*** DATA
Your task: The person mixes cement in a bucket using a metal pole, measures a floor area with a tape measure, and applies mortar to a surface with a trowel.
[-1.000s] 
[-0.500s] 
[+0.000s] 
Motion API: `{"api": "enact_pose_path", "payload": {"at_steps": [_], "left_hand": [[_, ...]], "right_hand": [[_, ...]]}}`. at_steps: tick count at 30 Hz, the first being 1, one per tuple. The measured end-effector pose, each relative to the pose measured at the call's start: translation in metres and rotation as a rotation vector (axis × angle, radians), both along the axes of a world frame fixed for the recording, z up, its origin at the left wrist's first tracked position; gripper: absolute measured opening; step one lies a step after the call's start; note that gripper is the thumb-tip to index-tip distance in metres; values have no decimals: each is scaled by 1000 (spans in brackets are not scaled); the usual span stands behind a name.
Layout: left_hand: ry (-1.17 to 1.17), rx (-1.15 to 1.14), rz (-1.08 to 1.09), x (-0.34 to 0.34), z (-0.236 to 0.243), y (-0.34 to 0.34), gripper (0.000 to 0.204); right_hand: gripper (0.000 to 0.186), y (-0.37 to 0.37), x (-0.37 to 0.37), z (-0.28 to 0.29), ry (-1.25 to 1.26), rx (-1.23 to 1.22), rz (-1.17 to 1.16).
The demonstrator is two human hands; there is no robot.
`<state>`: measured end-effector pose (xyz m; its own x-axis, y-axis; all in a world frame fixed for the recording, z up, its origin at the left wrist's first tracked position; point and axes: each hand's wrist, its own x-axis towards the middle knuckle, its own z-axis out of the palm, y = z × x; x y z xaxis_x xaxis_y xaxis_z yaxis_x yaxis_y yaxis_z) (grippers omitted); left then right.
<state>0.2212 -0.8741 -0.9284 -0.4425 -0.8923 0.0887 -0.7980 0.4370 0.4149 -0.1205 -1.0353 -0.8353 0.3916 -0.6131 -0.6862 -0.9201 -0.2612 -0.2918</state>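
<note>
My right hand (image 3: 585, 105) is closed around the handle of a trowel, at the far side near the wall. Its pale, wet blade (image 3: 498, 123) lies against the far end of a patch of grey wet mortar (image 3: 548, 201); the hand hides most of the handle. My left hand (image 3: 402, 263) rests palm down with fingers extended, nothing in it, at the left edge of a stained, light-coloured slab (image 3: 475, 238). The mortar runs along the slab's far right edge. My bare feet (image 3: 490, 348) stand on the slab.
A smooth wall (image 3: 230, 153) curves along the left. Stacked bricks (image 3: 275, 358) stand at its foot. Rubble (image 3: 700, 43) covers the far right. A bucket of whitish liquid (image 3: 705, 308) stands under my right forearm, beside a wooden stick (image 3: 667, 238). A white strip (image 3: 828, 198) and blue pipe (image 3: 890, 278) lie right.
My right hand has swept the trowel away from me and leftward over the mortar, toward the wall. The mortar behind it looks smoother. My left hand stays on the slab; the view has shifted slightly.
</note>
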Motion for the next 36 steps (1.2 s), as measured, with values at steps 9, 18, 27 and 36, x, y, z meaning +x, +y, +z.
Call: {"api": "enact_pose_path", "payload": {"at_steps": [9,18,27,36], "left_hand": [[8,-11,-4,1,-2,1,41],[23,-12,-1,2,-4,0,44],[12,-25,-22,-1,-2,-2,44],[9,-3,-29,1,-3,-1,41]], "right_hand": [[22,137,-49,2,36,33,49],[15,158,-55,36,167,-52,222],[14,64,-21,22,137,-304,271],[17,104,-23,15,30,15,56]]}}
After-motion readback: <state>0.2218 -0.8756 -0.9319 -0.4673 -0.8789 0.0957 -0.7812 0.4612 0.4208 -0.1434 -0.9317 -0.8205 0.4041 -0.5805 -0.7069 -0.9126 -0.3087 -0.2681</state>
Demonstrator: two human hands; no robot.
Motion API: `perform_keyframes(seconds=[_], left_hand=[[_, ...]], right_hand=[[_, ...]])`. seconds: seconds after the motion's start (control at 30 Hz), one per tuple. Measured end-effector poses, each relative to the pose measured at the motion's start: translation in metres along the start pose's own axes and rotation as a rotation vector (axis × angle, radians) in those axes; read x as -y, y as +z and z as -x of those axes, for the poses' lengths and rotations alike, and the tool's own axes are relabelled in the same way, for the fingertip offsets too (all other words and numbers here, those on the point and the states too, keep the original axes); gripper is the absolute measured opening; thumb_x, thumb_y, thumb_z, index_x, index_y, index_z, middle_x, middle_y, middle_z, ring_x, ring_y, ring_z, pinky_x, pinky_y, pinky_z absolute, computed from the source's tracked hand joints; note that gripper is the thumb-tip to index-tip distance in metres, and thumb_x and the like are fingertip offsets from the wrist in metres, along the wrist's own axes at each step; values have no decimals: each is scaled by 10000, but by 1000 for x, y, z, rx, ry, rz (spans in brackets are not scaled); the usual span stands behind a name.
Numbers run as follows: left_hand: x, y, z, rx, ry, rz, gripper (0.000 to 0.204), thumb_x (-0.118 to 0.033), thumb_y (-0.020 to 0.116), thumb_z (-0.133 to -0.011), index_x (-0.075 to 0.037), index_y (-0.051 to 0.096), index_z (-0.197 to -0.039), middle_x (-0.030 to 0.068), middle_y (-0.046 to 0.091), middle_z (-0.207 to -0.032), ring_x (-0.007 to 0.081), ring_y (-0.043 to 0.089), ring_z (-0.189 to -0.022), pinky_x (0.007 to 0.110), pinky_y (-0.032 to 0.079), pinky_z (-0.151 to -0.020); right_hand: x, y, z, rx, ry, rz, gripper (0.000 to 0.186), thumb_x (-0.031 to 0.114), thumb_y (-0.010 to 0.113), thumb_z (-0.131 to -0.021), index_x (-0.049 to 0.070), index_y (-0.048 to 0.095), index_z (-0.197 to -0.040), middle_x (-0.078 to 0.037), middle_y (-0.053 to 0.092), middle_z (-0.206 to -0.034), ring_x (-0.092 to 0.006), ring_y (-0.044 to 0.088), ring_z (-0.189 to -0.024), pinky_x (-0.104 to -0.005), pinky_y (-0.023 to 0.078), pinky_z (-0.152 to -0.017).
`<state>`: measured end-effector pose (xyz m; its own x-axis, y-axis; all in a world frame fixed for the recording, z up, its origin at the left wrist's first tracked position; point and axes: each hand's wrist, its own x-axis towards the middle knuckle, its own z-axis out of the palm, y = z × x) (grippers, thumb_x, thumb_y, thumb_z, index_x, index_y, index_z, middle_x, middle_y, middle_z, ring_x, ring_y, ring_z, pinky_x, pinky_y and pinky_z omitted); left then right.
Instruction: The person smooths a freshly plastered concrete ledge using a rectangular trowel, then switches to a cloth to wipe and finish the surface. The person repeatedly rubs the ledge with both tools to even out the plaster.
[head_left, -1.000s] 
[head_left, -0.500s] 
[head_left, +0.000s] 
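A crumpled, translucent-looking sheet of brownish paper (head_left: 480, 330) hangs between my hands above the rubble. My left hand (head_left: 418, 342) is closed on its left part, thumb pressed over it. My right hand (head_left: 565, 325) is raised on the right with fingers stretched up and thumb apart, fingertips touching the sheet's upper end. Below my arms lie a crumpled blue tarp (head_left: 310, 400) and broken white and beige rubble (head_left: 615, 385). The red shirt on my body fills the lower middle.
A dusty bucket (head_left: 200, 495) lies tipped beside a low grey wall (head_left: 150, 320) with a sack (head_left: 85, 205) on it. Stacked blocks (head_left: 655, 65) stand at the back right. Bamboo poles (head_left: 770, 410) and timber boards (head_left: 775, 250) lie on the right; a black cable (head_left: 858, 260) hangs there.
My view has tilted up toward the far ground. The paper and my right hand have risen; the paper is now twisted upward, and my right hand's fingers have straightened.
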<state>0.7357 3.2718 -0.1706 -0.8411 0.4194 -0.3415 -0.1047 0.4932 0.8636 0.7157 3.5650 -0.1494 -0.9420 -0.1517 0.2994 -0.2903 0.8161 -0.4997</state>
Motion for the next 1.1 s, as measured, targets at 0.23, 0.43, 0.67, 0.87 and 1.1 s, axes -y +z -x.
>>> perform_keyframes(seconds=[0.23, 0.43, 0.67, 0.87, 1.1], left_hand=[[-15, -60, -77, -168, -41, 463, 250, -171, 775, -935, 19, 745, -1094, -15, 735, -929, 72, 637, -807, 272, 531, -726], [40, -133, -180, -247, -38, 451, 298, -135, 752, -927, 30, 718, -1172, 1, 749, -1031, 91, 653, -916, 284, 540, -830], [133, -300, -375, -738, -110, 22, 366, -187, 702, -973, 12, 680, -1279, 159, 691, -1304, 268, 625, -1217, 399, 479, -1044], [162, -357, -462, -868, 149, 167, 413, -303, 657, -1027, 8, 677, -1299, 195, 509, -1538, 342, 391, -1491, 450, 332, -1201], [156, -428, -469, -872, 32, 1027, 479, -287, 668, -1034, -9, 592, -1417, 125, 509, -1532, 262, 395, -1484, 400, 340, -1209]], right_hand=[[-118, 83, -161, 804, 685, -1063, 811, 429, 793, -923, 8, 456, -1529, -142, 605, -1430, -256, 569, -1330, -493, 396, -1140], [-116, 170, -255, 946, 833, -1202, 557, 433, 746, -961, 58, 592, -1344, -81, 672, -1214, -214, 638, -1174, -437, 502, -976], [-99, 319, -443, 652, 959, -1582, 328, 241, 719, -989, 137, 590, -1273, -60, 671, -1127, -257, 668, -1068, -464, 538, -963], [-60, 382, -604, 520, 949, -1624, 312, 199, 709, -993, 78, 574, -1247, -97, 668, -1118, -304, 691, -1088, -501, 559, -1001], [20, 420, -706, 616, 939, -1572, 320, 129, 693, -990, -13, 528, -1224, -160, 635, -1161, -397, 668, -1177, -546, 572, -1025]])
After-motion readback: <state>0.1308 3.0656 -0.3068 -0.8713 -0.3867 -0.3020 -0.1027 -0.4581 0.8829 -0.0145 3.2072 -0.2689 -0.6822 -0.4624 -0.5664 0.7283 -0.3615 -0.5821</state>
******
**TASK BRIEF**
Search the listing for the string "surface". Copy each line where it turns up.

**ANSWER BOX**
Your task: The person mixes cement in a bucket using a metal pole, measures a floor area with a tape measure, and applies mortar to a surface with a trowel.
Instruction: The person smooths a freshly plastered concrete ledge using a rectangular trowel, then switches to a cloth to wipe and finish the surface. The person repeatedly rubs the ledge with both tools to even out the plaster.

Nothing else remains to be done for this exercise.